是啊,一个“神童”皇孙,已经够引人注目了。
如果再让人知道,他还有这等“点石成金”的本事,那瞻基要面对的,就不只是好奇和讚赏,而是忌惮和危险了。
“你说得对。”朱高炽长嘆一声,
“就按你说的办,西山庄匠作所,你来筹备,需要多少银两,从孤的私库里出。”
“臣遵命。”
杨溥退下后,朱高炽一个人在书房里坐了很久。
他看著那瓶清澈的“醉仙酿”,想起儿子说“想让边关叔叔们冬天不冷”时天真的眼神,心中涌起一股复杂的情绪。
最后,都化为一声嘆息。
“瞻基啊瞻基,爹该拿你怎么办?”
窗外,月色如水。
朱瞻基在自己的房间里,还没睡。
春桃刚回来,带来了杨溥去西山庄的消息。
“小殿下,杨大人把酒和药都带走了,孙师傅说,杨大人很激动,问了很多,还说,很快会有新安排。”
朱瞻基点点头,心中一块石头落了地。
父亲知道了。
“春桃,”他轻声说,“明天告诉郭晟,让他配合杨学士的安排,西山庄的一切,暂时交给父亲。
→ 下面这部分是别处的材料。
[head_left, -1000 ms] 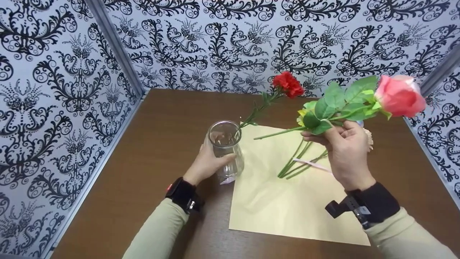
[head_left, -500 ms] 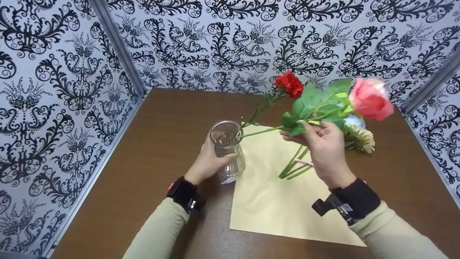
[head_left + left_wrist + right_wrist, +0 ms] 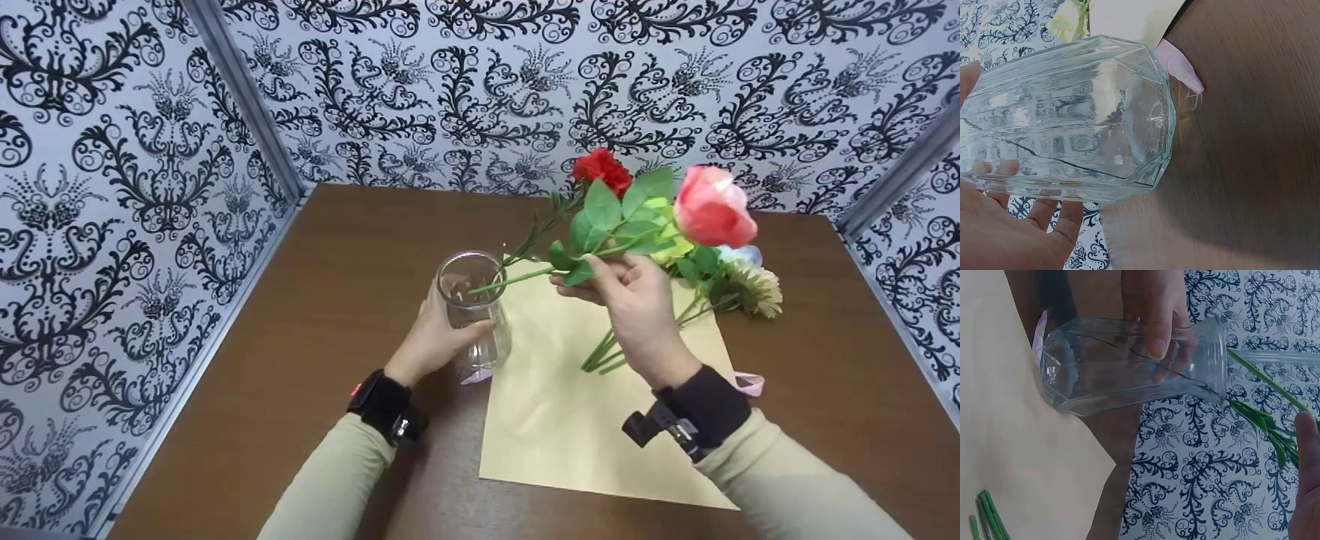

”
“那小殿下您?”
“我?”朱瞻基笑了,那笑容里有著与年龄不符的深邃,
“我该准备下一步了。”
三日后,西山庄迎来了不寻常的客人。
工部员外郎赵康带著两个书办、四个监工,骑著马、赶著车,浩浩荡荡地进了庄子。
车上载著“御用匠作所”的匾额、几箱文书帐簿,还有一套繁琐的章程。
王公公早得了消息,带著孙三、吴郎中、林秀娘在庄口迎接。